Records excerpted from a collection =

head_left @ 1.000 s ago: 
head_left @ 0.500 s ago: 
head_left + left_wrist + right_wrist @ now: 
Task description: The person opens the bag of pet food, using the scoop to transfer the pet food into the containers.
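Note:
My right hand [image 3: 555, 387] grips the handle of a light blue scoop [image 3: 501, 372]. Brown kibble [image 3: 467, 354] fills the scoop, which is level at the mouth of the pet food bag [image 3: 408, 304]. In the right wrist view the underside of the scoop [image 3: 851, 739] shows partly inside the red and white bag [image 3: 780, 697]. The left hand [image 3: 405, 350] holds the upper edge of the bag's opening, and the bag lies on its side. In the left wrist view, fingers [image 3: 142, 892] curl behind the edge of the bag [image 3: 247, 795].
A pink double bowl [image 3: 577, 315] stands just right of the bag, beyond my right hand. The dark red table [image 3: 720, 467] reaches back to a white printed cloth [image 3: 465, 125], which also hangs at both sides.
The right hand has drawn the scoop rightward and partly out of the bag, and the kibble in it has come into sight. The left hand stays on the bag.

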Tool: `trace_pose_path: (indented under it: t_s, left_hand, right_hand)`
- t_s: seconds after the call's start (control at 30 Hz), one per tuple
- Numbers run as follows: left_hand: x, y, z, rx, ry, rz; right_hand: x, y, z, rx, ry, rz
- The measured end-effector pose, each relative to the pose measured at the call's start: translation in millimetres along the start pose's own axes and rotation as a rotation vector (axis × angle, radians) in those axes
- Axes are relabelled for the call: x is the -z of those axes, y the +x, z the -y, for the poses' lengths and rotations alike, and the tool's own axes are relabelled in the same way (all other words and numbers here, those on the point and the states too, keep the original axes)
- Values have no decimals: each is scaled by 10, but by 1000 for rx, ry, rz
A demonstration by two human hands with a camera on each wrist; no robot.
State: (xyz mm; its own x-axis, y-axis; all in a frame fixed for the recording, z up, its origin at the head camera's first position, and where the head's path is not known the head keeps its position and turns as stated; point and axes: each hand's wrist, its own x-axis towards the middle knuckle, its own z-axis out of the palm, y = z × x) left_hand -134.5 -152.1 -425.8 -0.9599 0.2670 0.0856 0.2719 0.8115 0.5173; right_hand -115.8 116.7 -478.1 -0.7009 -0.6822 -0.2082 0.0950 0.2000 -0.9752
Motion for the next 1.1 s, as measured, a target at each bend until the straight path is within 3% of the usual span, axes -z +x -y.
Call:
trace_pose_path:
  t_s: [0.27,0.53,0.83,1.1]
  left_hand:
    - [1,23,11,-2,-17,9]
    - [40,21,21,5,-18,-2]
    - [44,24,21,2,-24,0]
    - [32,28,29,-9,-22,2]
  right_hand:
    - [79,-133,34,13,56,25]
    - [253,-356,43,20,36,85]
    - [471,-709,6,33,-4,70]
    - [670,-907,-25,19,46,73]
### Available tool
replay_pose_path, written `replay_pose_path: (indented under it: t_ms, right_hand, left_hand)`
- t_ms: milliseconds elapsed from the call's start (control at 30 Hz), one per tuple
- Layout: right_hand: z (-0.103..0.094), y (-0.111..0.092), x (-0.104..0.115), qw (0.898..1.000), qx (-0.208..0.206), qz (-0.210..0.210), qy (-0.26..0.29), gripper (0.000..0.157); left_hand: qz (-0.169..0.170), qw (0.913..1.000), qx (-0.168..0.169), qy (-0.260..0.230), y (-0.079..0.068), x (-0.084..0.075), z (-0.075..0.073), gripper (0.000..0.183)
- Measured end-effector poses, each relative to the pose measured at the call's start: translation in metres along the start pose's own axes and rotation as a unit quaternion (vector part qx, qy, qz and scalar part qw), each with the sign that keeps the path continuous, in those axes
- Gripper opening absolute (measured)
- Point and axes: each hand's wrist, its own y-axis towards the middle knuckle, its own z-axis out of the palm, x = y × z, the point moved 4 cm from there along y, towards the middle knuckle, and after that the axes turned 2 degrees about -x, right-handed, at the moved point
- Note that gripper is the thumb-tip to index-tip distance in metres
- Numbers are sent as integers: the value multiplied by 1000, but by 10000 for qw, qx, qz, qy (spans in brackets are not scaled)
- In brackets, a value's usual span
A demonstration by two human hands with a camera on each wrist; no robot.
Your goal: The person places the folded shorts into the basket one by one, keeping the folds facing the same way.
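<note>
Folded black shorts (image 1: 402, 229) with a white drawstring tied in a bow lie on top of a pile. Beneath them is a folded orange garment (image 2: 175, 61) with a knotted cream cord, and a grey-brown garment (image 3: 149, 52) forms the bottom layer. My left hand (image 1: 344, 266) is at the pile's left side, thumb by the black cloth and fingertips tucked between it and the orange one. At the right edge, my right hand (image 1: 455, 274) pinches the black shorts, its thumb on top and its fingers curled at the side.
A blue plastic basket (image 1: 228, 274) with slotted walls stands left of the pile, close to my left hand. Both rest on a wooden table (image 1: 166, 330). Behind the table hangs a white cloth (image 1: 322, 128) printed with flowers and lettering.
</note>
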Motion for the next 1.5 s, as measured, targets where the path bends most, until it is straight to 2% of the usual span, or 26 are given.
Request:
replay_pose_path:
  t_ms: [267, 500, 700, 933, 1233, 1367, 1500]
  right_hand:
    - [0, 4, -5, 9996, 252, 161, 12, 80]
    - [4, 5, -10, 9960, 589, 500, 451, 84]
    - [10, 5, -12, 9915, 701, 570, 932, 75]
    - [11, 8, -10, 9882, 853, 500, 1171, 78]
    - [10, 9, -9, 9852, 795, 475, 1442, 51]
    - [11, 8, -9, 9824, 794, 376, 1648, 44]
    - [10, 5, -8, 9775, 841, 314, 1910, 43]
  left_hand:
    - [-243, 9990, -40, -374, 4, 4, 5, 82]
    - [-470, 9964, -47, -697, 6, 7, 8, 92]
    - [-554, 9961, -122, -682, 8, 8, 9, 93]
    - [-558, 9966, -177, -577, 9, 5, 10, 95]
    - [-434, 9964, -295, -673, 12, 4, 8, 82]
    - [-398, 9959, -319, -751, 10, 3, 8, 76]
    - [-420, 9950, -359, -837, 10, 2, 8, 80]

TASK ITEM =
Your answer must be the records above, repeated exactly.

ANSWER TO THIS EXERCISE =
head_left @ 1.000 s ago: 
head_left @ 0.500 s ago: 
head_left + left_wrist + right_wrist @ now: 
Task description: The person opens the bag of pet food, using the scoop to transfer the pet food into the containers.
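Note:
My right hand [image 3: 555, 387] grips the handle of a light blue scoop [image 3: 501, 372]. Brown kibble [image 3: 467, 354] fills the scoop, which is level at the mouth of the pet food bag [image 3: 408, 304]. In the right wrist view the underside of the scoop [image 3: 851, 739] shows partly inside the red and white bag [image 3: 780, 697]. The left hand [image 3: 405, 350] holds the upper edge of the bag's opening, and the bag lies on its side. In the left wrist view, fingers [image 3: 142, 892] curl behind the edge of the bag [image 3: 247, 795].
A pink double bowl [image 3: 577, 315] stands just right of the bag, beyond my right hand. The dark red table [image 3: 720, 467] reaches back to a white printed cloth [image 3: 465, 125], which also hangs at both sides.
The right hand has drawn the scoop rightward and partly out of the bag, and the kibble in it has come into sight. The left hand stays on the bag.
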
Tool: `trace_pose_path: (indented under it: t_s, left_hand, right_hand)`
- t_s: seconds after the call's start (control at 30 Hz), one per tuple
- Numbers run as follows: left_hand: x, y, z, rx, ry, rz; right_hand: x, y, z, rx, ry, rz
- The measured end-effector pose, each relative to the pose measured at the call's start: translation in millimetres along the start pose's own axes and rotation as a rotation vector (axis × angle, radians) in those axes
- Axes are relabelled for the call: x is the -z of those axes, y the +x, z the -y, for the poses' lengths and rotations alike, and the tool's own axes are relabelled in the same way (all other words and numbers here, those on the point and the states too, keep the original axes)
- Values have no decimals: each is scaled by 10, but by 1000 for rx, ry, rz
A demonstration by two human hands with a camera on each wrist; no robot.
State: (xyz mm; its own x-axis, y-axis; all in a frame fixed for the recording, z up, its origin at the head camera's first position, and where the head's path is not known the head keeps its position and turns as stated; point and axes: each hand's wrist, its own x-axis towards the middle knuckle, its own z-axis out of the palm, y = z × x) left_hand -134.5 -152.1 -425.8 -0.9599 0.2670 0.0856 0.2719 0.8115 0.5173; right_hand -115.8 116.7 -478.1 -0.7009 -0.6822 -0.2082 0.0950 0.2000 -0.9752
Motion for the next 1.1 s, as measured, a target at each bend until the straight path is within 3% of the usual span, axes -z +x -y.
Call:
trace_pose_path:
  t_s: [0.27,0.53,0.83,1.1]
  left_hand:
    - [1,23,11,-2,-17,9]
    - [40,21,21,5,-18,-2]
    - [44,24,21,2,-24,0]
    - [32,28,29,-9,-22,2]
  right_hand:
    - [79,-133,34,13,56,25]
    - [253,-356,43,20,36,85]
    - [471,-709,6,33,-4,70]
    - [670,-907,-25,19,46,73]
### Available tool
replay_pose_path, written `replay_pose_path: (indented under it: t_ms, right_hand, left_hand)`
- t_ms: milliseconds elapsed from the call's start (control at 30 Hz), one per tuple
- Layout: right_hand: z (-0.103..0.094), y (-0.111..0.092), x (-0.104..0.115), qw (0.898..1.000), qx (-0.208..0.206), qz (-0.210..0.210), qy (-0.26..0.29), gripper (0.000..0.157); left_hand: qz (-0.169..0.170), qw (0.913..1.000), qx (-0.168..0.169), qy (-0.260..0.230), y (-0.079..0.068), x (-0.084..0.075), z (-0.075..0.073), gripper (0.000..0.183)
- Measured end-effector poses, each relative to the pose measured at the call's start: translation in metres along the start pose's own axes and rotation as a unit quaternion (vector part qx, qy, qz and scalar part qw), each with the sign that keeps the path continuous, in those axes
- Gripper opening absolute (measured)
- Point and axes: each hand's wrist, its own y-axis towards the middle knuckle, its own z-axis out of the palm, x = y × z, the point moved 4 cm from there along y, towards the middle knuckle, and after that the axes turned 2 degrees about -x, right-handed, at the moved point
- Note that gripper is the thumb-tip to index-tip distance in metres
- Numbers are sent as integers: the value multiplied by 1000, but by 10000 for qw, qx, qz, qy (spans in brackets are not scaled)
- In brackets, a value's usual span
A demonstration by two human hands with a camera on each wrist; no robot.
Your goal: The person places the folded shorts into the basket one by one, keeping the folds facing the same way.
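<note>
Folded black shorts (image 1: 402, 229) with a white drawstring tied in a bow lie on top of a pile. Beneath them is a folded orange garment (image 2: 175, 61) with a knotted cream cord, and a grey-brown garment (image 3: 149, 52) forms the bottom layer. My left hand (image 1: 344, 266) is at the pile's left side, thumb by the black cloth and fingertips tucked between it and the orange one. At the right edge, my right hand (image 1: 455, 274) pinches the black shorts, its thumb on top and its fingers curled at the side.
A blue plastic basket (image 1: 228, 274) with slotted walls stands left of the pile, close to my left hand. Both rest on a wooden table (image 1: 166, 330). Behind the table hangs a white cloth (image 1: 322, 128) printed with flowers and lettering.
</note>
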Motion for the next 1.5 s, as measured, targets where the path bends most, until it is straight to 2% of the usual span, or 26 are given.
Request:
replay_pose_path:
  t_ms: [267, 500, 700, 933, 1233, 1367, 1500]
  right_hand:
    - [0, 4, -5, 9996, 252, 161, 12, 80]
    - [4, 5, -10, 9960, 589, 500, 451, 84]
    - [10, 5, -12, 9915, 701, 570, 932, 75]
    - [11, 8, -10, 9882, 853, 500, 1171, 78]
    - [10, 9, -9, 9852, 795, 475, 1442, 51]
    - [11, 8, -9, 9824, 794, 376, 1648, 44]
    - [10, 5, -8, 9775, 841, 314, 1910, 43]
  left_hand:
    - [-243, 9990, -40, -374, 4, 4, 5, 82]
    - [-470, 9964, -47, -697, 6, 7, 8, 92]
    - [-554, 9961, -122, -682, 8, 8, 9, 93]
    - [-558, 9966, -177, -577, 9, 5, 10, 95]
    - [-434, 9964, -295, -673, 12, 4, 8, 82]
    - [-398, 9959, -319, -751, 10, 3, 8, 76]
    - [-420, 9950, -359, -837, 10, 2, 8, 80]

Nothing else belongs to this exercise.